* **WORK TO BE COMPLETED**: Look through the entries below and report every line that has "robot".

* **Stored records**:
###
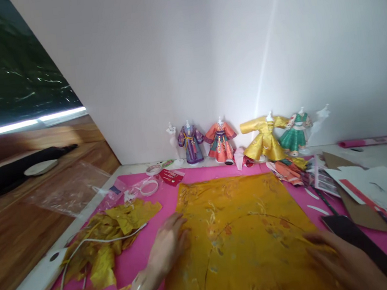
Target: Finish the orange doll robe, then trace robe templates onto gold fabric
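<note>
- The golden-yellow, flower-patterned cloth [242, 252] lies spread on the bright pink mat [144, 259], between the hands
- Left hand [165, 245]: fingers loosely extended at the cloth's left edge, gripping nothing visible
- Right hand [344, 256]: fingers extended at the right edge; blur hides whether they pinch it
- Light, even outward pressure would best flatten the cloth without skewing the thin, dark curved line [209, 256]
- The crumpled yellow fabric scraps [100, 231] and thin white cable [109, 240] are best kept from under it
</note>
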`<state>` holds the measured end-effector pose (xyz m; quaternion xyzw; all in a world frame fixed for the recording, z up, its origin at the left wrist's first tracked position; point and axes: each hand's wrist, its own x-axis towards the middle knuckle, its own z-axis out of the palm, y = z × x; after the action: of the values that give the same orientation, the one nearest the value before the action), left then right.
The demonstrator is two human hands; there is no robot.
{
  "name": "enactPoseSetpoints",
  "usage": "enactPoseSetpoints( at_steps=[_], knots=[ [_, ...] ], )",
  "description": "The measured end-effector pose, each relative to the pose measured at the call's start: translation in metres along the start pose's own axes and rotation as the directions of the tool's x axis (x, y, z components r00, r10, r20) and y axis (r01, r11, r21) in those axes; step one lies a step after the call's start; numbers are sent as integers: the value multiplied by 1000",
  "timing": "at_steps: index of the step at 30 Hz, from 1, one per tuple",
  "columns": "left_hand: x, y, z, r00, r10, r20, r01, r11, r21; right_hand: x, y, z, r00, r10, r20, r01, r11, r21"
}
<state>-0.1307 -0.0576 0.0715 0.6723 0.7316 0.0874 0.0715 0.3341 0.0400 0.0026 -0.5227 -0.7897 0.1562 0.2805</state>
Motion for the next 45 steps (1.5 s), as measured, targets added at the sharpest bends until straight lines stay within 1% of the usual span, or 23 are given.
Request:
enactPoseSetpoints(
  at_steps=[2,3,5,7,10,15,20,24,28,33,38,45],
  knots=[
    [36,6,3,999,24,38,-25,999,25,56,-6,23,991,-123,47,124,992,-16],
    [50,6,6,998,29,57,-31,999,36,81,-8,34,980,-187,62,190,981,-46],
    [72,5,12,995,39,88,-43,998,53,123,-7,52,962,-260,78,270,948,-168],
    [86,3,17,993,46,112,-54,996,67,152,0,66,962,-265,73,274,938,-213],
    [97,0,22,991,30,130,-42,995,86,172,18,79,965,-249,80,261,932,-252],
    [102,-6,29,990,-19,140,7,996,87,178,38,87,975,-183,124,214,924,-315],
    [104,-13,32,991,-38,130,30,997,69,175,43,93,988,-95,120,134,917,-375],
    [108,-20,32,995,-55,78,49,996,77,172,38,91,991,-49,128,96,913,-397],
    [116,-28,37,997,-71,39,67,993,94,170,28,85,988,-16,151,76,913,-400],
    [122,-37,45,997,-57,58,51,993,102,173,14,73,979,46,198,35,922,-386],
    [125,-38,47,996,-61,72,52,992,115,184,4,55,960,93,265,9,934,-358],
    [127,-36,46,996,-60,73,50,990,131,188,1,45,951,108,289,-5,942,-336]
  ],
)
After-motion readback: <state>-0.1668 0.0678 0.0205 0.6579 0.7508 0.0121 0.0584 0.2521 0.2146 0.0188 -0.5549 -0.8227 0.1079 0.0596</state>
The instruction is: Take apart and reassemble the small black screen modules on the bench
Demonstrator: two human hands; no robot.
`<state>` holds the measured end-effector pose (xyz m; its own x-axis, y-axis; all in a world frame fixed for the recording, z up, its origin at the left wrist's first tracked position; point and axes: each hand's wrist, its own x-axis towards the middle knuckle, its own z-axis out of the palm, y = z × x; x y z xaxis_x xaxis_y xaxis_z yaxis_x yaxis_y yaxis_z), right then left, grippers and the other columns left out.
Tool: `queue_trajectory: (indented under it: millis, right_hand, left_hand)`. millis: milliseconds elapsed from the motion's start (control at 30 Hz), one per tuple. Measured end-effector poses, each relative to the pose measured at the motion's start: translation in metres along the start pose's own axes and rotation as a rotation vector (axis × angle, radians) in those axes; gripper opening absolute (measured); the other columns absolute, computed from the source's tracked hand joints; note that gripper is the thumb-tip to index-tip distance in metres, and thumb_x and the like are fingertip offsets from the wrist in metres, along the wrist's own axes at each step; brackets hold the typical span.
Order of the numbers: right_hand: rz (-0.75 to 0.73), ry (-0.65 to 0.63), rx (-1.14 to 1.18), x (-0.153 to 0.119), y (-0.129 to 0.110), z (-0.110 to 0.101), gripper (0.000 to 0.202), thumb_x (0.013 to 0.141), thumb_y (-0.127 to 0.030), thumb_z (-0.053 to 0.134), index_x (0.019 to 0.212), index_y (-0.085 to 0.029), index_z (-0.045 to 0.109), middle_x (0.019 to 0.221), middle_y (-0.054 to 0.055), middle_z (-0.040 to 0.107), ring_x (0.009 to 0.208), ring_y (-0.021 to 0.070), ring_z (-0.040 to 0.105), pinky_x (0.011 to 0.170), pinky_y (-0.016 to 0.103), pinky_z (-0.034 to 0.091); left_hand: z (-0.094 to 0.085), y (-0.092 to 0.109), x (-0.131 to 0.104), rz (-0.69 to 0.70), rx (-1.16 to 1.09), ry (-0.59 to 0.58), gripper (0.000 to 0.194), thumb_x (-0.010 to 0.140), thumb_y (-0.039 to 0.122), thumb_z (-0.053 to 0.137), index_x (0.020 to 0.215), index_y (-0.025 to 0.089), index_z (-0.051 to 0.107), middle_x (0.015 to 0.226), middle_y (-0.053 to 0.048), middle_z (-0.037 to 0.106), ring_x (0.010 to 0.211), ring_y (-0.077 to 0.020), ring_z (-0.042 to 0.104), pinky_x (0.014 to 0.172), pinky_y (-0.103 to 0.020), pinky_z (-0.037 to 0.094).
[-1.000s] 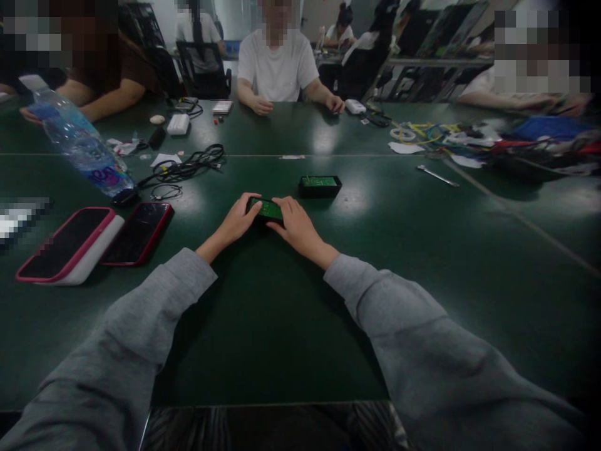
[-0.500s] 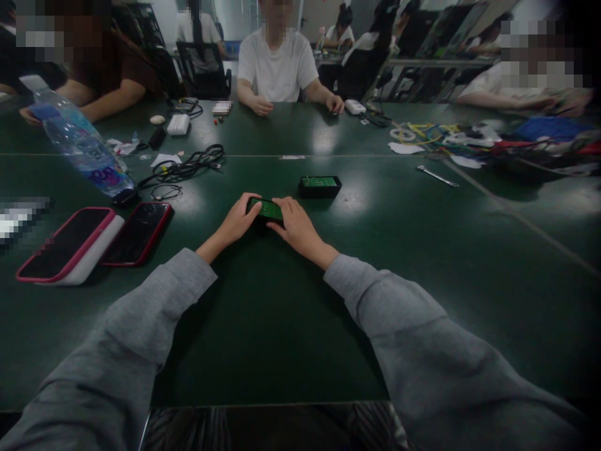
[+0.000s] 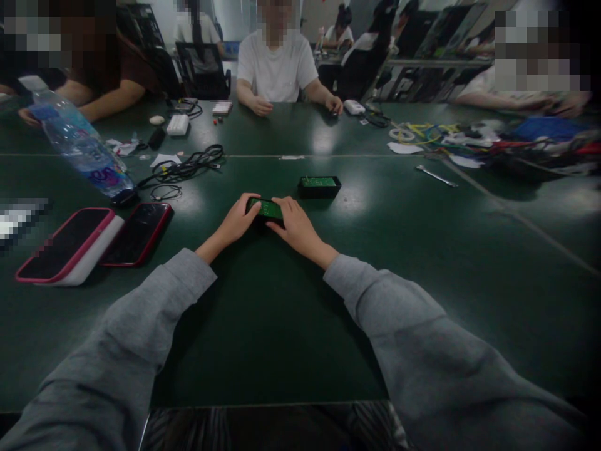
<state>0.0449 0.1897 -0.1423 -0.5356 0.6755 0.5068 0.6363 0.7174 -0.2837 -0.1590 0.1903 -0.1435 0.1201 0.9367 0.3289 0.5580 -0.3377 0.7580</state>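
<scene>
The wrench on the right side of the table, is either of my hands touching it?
No, the wrench lies apart on the tabletop, while both hands are on a black case with a green board.

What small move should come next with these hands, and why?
I would probably slide the thumb of the left hand outward, to the edge of the black case. It seems to cover part of the green board, while the right hand grips the opposite end and could steady it.
</scene>
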Motion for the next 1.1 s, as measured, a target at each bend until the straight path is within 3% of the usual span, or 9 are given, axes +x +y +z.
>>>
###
* **TASK RESPONSE**:
The demonstrator is two human hands; there is no robot.
Demonstrator: two human hands; no robot.

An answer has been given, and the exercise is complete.